In the city, the population was spread out with 23.2% under the age of 18, 8.8% from 18 to 24, 24.1% from 25 to 44, 19.4% from 45 to 64, and 24.6% who were 65 years of age or older. The median age was 40 years. For every 100 females, there were 78.1 males. For every 100 females age 18 and over, there were 71.7 males.

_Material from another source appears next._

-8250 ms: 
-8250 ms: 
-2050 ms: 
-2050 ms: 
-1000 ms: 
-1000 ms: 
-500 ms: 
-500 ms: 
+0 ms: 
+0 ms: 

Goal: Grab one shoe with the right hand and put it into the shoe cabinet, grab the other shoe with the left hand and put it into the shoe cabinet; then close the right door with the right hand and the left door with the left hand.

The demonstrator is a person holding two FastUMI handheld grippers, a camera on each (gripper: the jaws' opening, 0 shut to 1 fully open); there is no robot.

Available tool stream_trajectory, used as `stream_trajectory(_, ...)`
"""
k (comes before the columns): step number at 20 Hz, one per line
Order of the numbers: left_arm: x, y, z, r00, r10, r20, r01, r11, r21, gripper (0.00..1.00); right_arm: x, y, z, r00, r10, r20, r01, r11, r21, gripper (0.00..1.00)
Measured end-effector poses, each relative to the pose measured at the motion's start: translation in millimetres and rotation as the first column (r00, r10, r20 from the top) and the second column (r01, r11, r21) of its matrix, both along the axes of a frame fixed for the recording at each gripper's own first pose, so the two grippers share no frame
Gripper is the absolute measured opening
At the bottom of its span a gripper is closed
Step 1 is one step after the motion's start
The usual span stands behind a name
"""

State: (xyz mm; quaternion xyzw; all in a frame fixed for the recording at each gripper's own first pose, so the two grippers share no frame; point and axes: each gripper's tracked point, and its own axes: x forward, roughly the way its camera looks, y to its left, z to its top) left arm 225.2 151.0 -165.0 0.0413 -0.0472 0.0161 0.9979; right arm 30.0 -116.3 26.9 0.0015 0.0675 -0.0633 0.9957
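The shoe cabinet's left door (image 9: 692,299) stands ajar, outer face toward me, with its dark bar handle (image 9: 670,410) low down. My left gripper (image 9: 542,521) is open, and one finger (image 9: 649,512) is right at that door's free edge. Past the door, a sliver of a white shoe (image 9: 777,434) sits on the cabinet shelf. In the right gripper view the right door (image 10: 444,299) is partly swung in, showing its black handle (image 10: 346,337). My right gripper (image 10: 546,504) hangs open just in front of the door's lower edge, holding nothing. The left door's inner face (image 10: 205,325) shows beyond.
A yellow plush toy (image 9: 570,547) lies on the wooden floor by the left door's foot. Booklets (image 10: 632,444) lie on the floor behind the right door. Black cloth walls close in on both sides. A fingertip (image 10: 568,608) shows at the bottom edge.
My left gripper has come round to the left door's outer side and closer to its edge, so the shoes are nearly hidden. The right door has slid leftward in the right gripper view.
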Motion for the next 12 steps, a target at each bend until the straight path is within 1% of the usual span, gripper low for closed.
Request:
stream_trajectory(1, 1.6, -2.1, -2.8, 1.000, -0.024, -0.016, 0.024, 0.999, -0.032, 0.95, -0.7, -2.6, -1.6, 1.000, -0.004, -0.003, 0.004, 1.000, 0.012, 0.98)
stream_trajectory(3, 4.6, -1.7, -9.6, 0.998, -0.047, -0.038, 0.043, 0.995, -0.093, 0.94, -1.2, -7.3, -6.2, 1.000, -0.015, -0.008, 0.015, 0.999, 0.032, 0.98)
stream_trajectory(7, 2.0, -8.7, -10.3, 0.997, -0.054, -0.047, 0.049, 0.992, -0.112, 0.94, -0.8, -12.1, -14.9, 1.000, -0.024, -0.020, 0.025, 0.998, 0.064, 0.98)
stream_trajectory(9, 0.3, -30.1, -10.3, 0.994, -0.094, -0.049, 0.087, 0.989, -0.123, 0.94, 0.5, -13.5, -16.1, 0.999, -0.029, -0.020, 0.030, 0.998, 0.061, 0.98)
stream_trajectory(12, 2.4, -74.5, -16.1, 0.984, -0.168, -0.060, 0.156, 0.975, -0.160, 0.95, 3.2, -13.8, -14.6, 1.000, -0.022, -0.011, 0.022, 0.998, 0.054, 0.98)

The median income for a household in the city was $21,354, and the median income for a family was $27,149. Males had a median income of $27,593 versus $16,729 for females. The per capita income for the city was $13,512. About 17.4% of families and 22.3% of the population were below the poverty line, including 31.4% of those under age 18 and 14.1% of those age 65 or over.
==Local government==
Fredericktown is divided into three wards. Each ward has two aldermen who serve terms of two years each. In each ward, the alderman are elected in alternate years. The alderman, the mayor and several elected and appointed city officers form the city council. The mayor presides over the meetings, and votes only in the event of a tie. The mayor is elected to a two-year term in each even year. As of 2024, the mayor of Fredericktown is Travis Parker, and the aldermen are Paul Brown and Eddie Shankle in Ward I, Rick Polete and Bill Long in Ward II, and Jim Miller and Kevin Jones in Ward III.

==Education==
Fredericktown R-I School District operates three schools, one middle school, one intermediate, and one high school.

Fredericktown has a public library, a branch of the Ozark Regional Library.